Presented by:
Vanita R. Aroda, MD
University of Washington, Seattle, WA, USA Richard E. Pratley, MD
University Hospital Aachen, Aachen, Germany Stephen C. Bain, MA, MD, FRCP
University of Texas Southwestern Medical Center, Dallas, TX, USA Mansoor Husain, MD, FRCPC
Würzburg University Clinic, Würzburg, Germany John B. Buse, MD, PhD
Monash University, Melbourne, Australia Vivian Fonseca, MD
Tulane University, New Orleans, LA, USA
The PIONEER clinical development program consists of 8 clinical trials that compared the efficacy and safety of semaglutide to placebo, a SGLT2 inhibitor, another GLP1-RA, a DPP-4 inhibitor, and as add-on to insulin.
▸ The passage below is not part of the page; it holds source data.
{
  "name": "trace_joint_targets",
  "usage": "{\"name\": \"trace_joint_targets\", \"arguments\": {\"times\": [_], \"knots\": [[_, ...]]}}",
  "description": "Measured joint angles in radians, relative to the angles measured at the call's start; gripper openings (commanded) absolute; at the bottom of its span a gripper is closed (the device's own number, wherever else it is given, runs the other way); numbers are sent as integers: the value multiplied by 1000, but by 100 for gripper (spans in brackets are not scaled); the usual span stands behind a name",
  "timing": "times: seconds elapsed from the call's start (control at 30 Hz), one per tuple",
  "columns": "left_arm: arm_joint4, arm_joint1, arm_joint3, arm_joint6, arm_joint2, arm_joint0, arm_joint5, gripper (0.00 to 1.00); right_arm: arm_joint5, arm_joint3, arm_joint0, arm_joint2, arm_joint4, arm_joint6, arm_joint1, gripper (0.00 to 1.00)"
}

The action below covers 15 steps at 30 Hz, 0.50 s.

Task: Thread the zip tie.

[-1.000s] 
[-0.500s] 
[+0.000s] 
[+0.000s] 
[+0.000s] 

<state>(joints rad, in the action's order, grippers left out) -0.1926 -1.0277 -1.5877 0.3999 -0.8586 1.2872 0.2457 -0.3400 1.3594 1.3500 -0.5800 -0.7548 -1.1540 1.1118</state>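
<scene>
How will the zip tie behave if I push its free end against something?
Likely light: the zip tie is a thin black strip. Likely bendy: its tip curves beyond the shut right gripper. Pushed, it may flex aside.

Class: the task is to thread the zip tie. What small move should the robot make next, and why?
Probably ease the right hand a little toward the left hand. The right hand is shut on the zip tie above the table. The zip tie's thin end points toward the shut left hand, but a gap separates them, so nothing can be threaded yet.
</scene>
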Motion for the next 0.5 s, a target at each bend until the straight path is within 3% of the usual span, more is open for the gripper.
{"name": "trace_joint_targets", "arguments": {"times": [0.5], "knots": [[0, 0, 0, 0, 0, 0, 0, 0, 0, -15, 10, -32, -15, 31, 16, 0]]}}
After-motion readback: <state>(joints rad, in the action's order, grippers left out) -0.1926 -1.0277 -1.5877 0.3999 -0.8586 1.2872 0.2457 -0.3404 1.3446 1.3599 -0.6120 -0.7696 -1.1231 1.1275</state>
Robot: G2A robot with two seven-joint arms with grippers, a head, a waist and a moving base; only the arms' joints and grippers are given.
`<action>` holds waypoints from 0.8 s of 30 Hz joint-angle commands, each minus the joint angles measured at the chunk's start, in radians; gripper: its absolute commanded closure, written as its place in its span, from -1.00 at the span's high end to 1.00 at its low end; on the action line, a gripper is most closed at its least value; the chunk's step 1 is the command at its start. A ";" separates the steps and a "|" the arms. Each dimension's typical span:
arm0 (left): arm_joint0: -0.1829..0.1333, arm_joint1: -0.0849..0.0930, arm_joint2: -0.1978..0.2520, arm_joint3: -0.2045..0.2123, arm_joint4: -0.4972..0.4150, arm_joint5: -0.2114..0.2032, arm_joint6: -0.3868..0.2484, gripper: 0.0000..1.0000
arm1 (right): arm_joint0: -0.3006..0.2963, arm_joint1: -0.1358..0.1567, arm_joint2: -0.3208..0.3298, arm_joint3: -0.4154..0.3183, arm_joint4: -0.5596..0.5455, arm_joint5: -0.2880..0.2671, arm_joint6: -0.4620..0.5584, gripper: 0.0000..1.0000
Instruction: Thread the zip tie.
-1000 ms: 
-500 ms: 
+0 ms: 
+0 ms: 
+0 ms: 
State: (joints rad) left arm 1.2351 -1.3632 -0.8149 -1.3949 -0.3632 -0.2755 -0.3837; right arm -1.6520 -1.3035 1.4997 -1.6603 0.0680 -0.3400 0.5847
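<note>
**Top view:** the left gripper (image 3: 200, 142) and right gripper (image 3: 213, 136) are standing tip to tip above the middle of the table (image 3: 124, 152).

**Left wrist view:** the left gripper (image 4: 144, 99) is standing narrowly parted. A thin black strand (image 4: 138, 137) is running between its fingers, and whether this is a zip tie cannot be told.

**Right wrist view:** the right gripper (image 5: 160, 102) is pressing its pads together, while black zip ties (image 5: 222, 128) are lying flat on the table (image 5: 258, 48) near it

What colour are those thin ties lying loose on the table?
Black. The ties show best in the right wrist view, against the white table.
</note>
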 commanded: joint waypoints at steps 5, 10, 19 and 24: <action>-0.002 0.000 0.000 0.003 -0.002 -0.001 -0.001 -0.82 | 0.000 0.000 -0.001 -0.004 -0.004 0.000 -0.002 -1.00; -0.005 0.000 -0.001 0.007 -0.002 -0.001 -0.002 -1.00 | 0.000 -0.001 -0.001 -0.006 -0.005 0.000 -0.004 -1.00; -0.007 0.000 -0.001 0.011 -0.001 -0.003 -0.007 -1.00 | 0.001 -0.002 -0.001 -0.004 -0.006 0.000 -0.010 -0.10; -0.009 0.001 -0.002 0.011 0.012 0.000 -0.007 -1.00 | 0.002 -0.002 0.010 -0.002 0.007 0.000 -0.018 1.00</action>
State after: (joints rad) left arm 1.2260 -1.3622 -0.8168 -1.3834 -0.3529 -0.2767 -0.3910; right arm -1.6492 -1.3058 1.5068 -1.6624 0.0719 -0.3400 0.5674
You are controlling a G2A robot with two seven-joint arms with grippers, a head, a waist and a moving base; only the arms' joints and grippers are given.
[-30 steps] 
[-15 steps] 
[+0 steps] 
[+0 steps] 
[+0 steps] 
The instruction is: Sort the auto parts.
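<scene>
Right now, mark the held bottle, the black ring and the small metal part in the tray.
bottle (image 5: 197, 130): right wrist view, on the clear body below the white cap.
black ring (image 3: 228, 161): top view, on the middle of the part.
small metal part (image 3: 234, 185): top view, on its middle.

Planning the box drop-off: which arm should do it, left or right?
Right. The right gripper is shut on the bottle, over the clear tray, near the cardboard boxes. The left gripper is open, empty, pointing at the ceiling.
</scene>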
The program also investigated the efficacy and safety of semaglutide in patients with moderate renal impairment and its cardiovascular safety.
Semaglutide is the first tablet formulation of a glucagon-like peptide-1 receptor agonist (GLP1-RA). The PIONEER series of trials evaluated its efficacy and safety in several patient populations and vs. several other classes of therapies.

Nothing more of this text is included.